A Showcase may be used to support a Campaign, or you may run a Campaign without a Showcase such as by using buttons, links, or redemption codes distributed online and/or offline (e.g., on printed materials).
You hereby grant us, subject to the terms and conditions of this Agreement, a non-exclusive, non-sublicensable, non-transferable, worldwide, fully revocable license to reproduce and display your Product and Content for the sole purpose of displaying your Showcase or otherwise distributing your Product by way of Service (the “License”).
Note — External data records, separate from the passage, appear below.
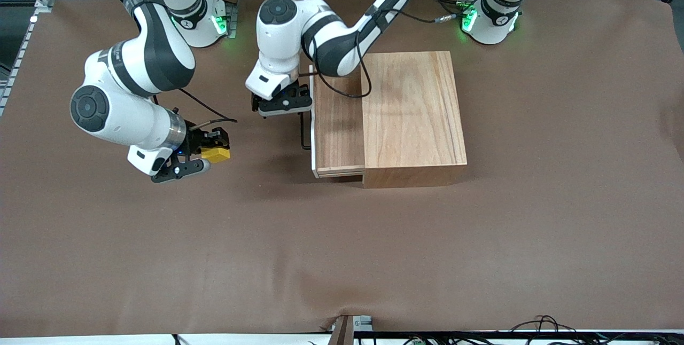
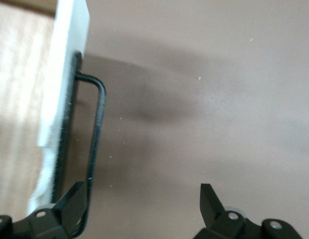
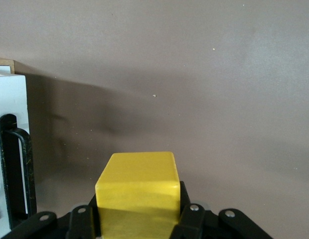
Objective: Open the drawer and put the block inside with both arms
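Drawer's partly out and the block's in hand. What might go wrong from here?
The left gripper is open, one finger at the black handle; it may slip off. The drawer is only partly out of the cabinet. The right gripper holds the block over the table, short of the drawer.

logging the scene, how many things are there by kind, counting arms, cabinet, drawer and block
arms: 2, left gripper open by the drawer handle, right gripper shut on the block
cabinet: 1
drawer, pulled partly out: 1
block: 1
total: 5
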`<state>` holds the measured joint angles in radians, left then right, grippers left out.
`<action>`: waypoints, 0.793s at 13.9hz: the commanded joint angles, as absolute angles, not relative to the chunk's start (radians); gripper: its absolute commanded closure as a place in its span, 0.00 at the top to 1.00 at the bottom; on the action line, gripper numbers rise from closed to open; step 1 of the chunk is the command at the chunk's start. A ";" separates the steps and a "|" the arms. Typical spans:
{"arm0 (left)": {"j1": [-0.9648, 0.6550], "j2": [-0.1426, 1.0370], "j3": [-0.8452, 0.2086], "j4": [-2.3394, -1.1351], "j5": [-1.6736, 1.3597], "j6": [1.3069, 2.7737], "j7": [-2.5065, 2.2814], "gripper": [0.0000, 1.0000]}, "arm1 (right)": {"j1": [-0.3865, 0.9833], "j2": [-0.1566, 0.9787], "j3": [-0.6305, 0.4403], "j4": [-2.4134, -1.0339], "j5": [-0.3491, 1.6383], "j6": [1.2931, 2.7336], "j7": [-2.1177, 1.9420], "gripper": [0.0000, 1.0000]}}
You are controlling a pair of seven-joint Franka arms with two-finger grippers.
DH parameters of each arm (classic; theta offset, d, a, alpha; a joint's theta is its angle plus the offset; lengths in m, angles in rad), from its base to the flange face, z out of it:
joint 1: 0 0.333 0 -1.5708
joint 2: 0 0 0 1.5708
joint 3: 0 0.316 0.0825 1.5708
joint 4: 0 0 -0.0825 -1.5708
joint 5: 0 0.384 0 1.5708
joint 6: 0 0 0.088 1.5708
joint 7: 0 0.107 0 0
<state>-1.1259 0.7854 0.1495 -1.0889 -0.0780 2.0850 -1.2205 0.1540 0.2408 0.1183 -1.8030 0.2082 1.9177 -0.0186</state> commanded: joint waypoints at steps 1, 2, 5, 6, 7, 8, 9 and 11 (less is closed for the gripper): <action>-1.120 0.684 0.146 -1.124 -0.011 1.949 -1.227 1.00 | 0.150 0.209 0.115 -1.838 0.221 1.927 -0.008 0.00; -1.115 0.651 0.147 -1.138 0.000 1.874 -1.203 1.00 | 0.150 0.209 0.115 -1.838 0.221 1.927 -0.003 0.00; -1.062 0.517 0.147 -1.224 0.011 1.749 -1.129 1.00 | 0.169 0.207 0.117 -1.836 0.221 1.914 0.081 0.00; -1.039 0.456 0.149 -1.279 0.029 1.723 -1.082 1.00 | 0.192 0.199 0.115 -1.836 0.221 1.913 0.113 0.00; -1.011 0.389 0.147 -1.337 0.061 1.707 -1.031 1.00 | 0.208 0.196 0.115 -1.833 0.221 1.914 0.142 0.00; -0.982 0.330 0.147 -1.391 0.086 1.704 -0.996 1.00 | 0.216 0.198 0.115 -1.827 0.221 1.916 0.170 0.00; -0.953 0.274 0.147 -1.441 0.104 1.704 -0.971 1.00 | 0.244 0.199 0.115 -1.825 0.221 1.917 0.216 0.00; -0.869 0.171 0.144 -1.520 0.118 1.704 -0.846 1.00 | 0.314 0.204 0.115 -1.816 0.219 1.924 0.309 0.00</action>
<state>-0.9291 0.3206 0.1617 -1.3599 0.0904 1.6892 -0.9363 0.2501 0.2323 0.1219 -1.8043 0.2120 1.9166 0.2195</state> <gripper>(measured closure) 0.000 0.441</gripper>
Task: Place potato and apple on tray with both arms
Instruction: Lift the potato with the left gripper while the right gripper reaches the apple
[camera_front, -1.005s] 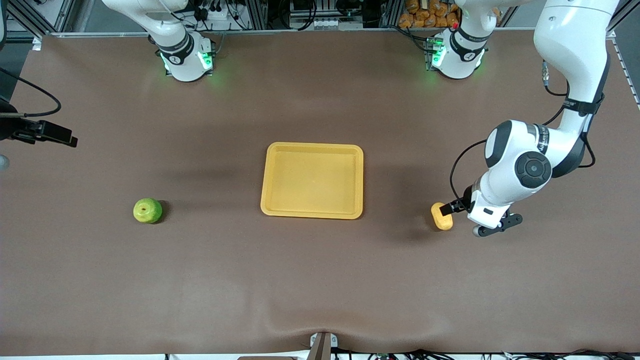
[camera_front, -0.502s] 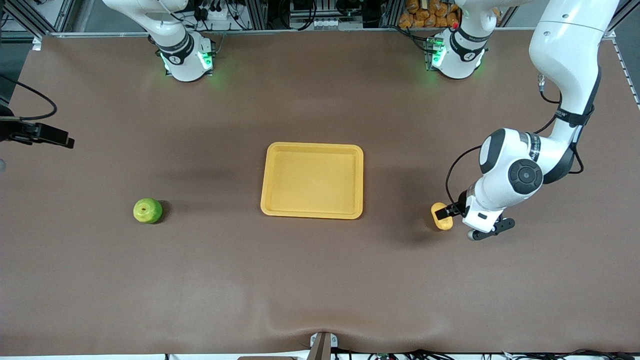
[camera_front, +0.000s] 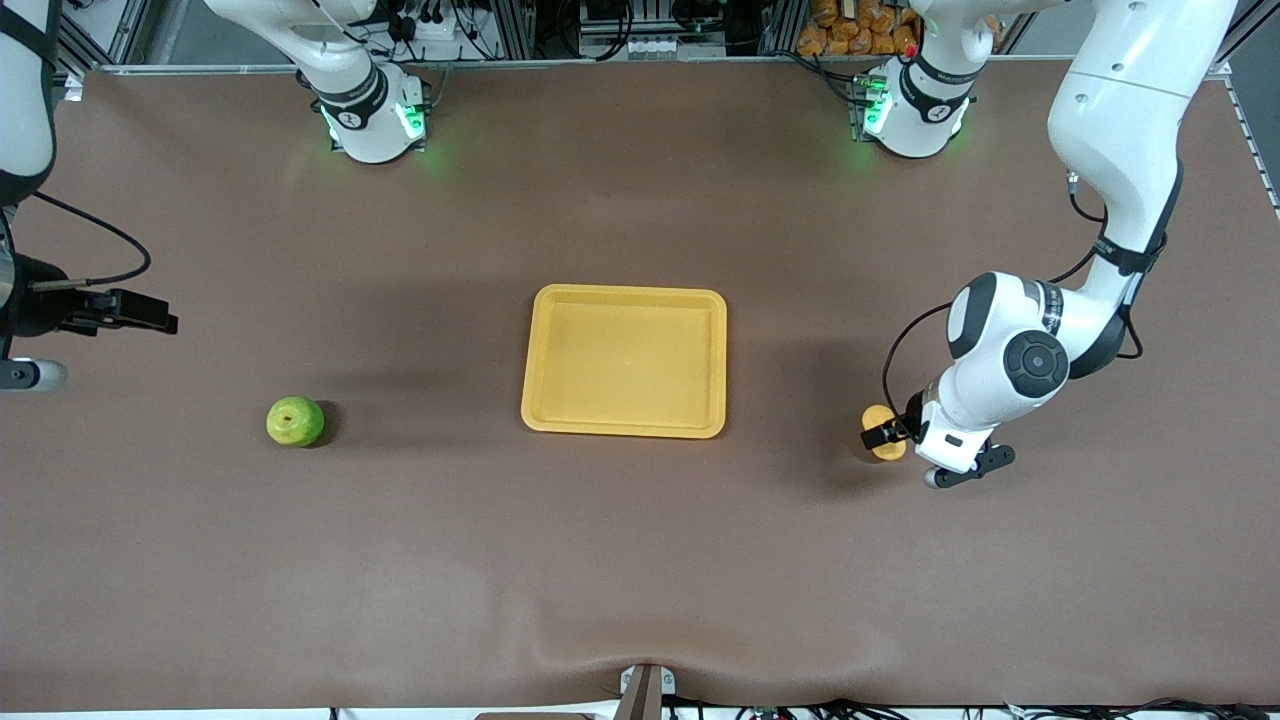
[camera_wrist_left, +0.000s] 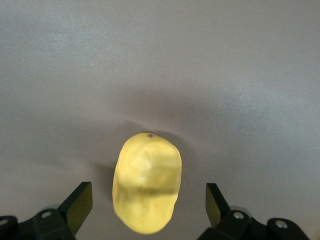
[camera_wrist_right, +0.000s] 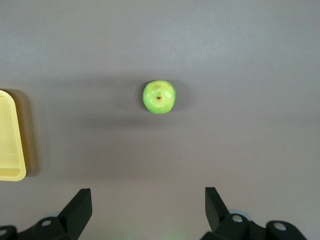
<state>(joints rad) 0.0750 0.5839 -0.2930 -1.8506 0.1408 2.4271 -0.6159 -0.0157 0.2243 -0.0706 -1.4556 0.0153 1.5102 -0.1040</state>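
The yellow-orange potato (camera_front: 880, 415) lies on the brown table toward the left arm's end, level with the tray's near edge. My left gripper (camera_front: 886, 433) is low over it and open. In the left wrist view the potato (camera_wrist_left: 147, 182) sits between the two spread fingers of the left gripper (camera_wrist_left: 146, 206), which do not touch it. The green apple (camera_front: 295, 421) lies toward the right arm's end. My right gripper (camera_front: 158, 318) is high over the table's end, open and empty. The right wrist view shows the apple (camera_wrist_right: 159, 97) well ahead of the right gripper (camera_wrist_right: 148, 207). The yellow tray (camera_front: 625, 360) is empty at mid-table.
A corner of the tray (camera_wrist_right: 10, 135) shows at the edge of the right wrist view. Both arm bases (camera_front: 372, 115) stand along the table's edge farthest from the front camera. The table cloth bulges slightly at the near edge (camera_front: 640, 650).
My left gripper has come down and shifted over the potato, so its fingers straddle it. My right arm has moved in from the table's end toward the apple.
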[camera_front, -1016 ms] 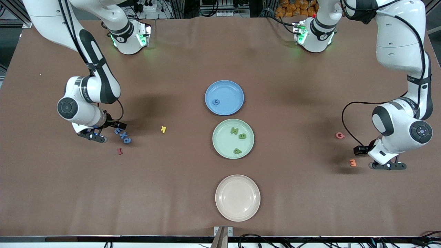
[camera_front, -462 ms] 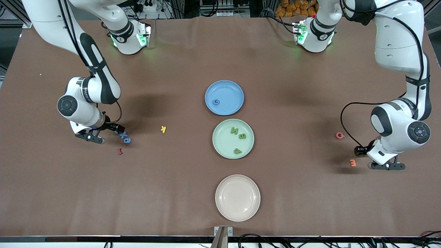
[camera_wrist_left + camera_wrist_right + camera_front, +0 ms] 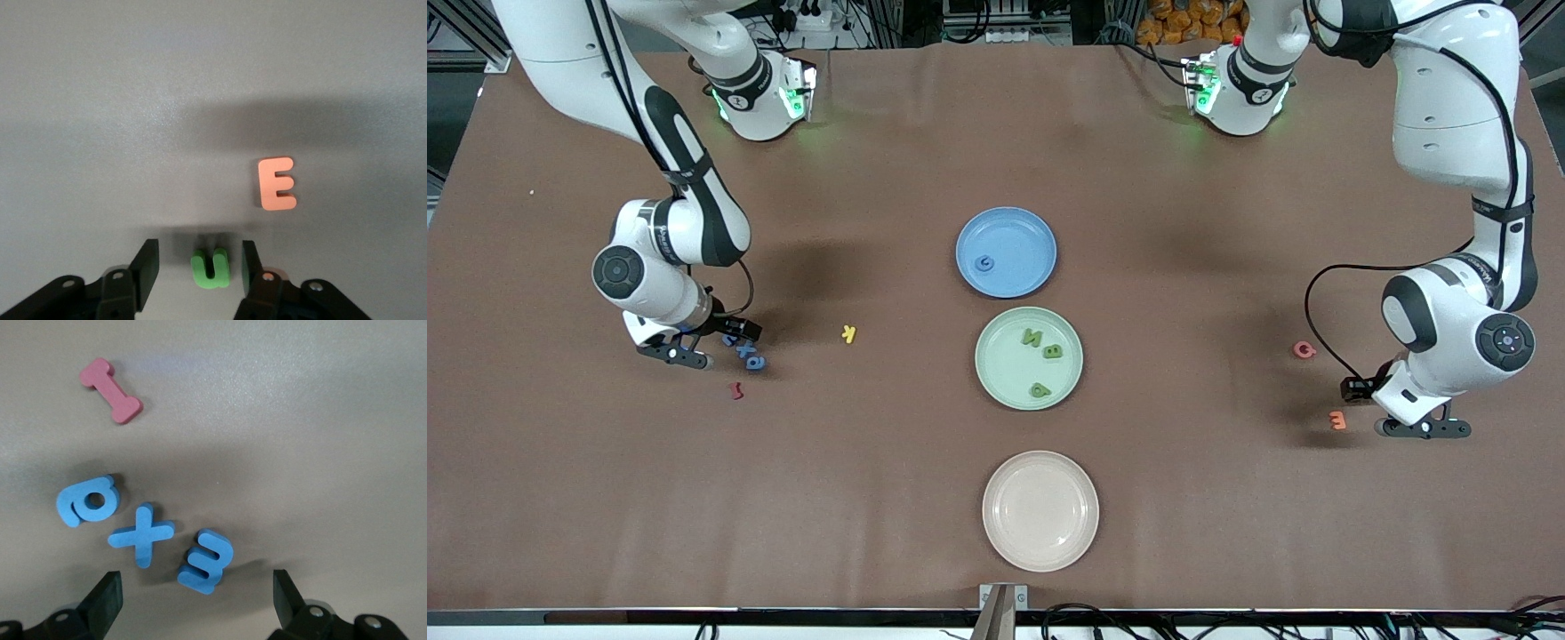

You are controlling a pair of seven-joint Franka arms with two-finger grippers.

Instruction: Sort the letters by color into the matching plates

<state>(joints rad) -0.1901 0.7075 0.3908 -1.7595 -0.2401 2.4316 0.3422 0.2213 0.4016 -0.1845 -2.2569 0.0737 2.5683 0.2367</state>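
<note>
Left tool [image 3: 200, 267] straddles green U [image 3: 211, 267]; orange E [image 3: 276, 183] lies beside it.

The tabletop [image 3: 889, 498] is plain matte brown, and on it the three plates run medium blue [image 3: 1027, 233], pale mint green [image 3: 1005, 356] and pale cream-pink [image 3: 1040, 510]. The blue plate holds one blue letter [image 3: 984, 262], the green plate three green letters [image 3: 1042, 359]. Loose letters are three blue [image 3: 140, 535], one dark red [image 3: 111, 391], yellow [image 3: 849, 334], pink [image 3: 1304, 350], orange [image 3: 276, 183] and green [image 3: 211, 268].
</note>
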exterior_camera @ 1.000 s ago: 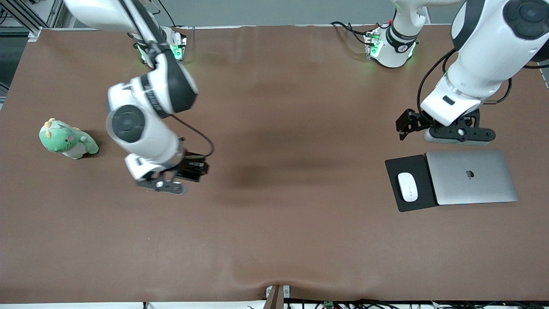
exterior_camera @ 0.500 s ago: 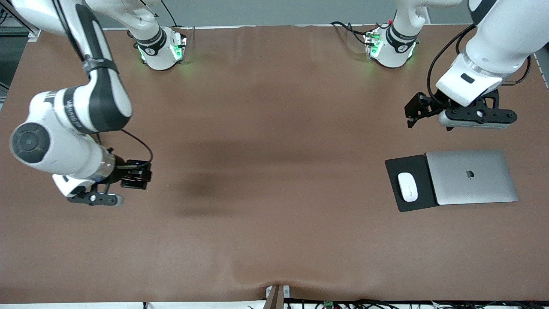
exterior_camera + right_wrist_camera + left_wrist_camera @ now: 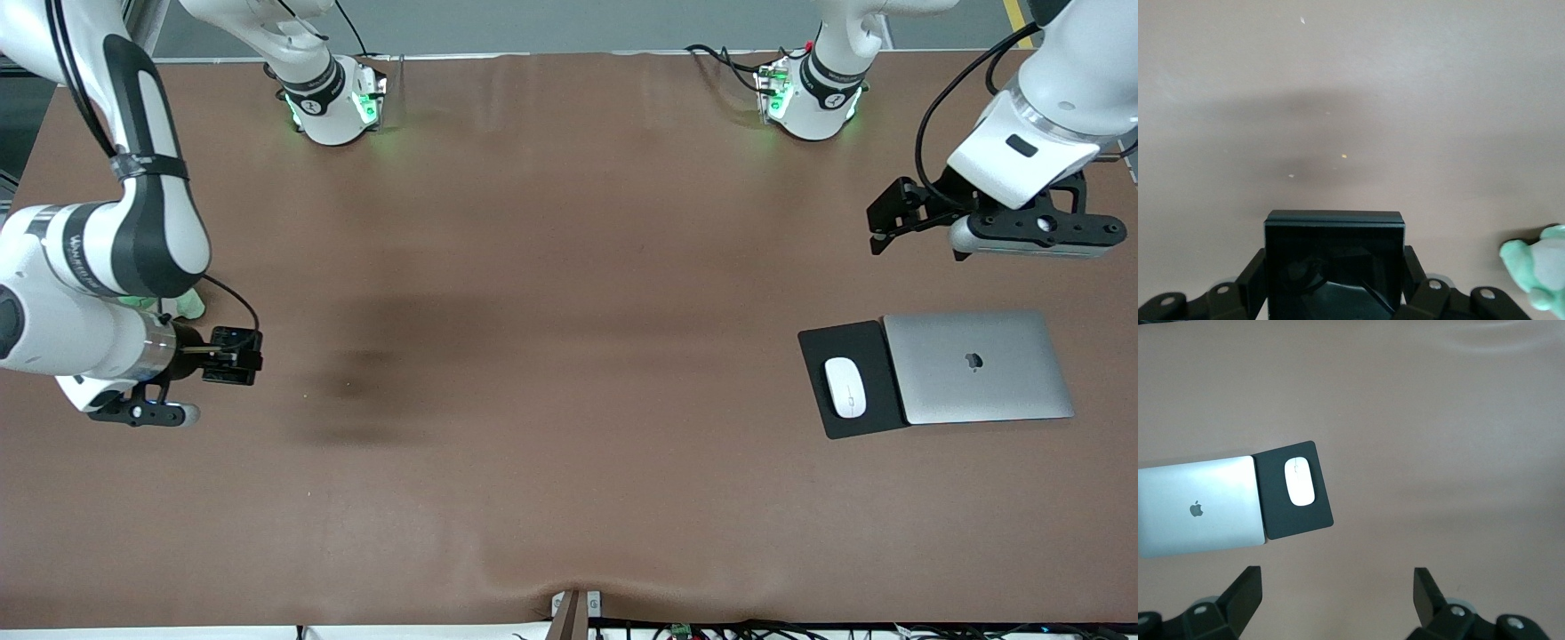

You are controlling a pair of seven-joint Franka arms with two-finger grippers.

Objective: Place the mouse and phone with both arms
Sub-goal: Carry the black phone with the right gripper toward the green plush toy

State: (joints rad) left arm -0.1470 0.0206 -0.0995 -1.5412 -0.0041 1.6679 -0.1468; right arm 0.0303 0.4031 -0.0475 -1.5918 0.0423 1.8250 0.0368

You represent and warrant that you own, control or have been duly licensed the necessary rights for any Product that you provide to and by way of the Service. You are solely responsible for any Product you make available via the Service, and retain any and all rights not specifically granted to Ganxy hereunder. Your grant of rights to Ganxy hereunder is not exclusive unless otherwise explicitly agreed by the parties. You hereby affirm that your Product does not and will not infringe upon the copyright, trademark or other legal rights of any third-party rights holders. You hereby affirm that you have the legal right to distribute any Product that you distribute via our Service in any jurisdiction where such Product is distributed, and that you shall bear the full legal and financial responsibility for any infringement you cause upon any third party’s rights. Your Product must not contain material that is unlawful, obscene, defamatory, indecent, harassing, threatening, invasive of privacy or publicity rights, or, in our sole judgment, otherwise harmful or inappropriate. We retain the right to remove any Product at any time for any reason whatsoever, and will do our best to resolve any issues regarding your Product with you before removing it.
Ganxy does not sell digital rights management (“DRM”) restricted Products. As such, you represent and warrant that any Product you provide for sale shall not be DRM restricted, and shall be freely usable, readable or playable by any device or piece of software that is normally able to access Products of the format in which a given Product is provided. You represent and warrant that any Product provided by you shall be as described, and free of any defects which would make such Product unfit for the purpose for which it is intended. You agree that any costs Ganxy may incur as a result of the foregoing failing at any time to be true and correct may be offset against any other amounts payable to you hereunder.
You agree that the statements in your Product will be accurate, and you will refrain from using the Service in a manner that is in any way misleading to Consumers who access your Product via or as a result of the Service.
We are solely responsible for processing orders (including processing payments, payment collection, storage, and delivery) placed by Consumers by way of the Service, as well as requests for refunds and related customer service. You are responsible for uploading Products, Content and other intellectual property to the server (or other location) owned or controlled by us solely for our use in connection with processing orders. If a given Product has not been properly loaded onto our systems, we cannot make it available for sale.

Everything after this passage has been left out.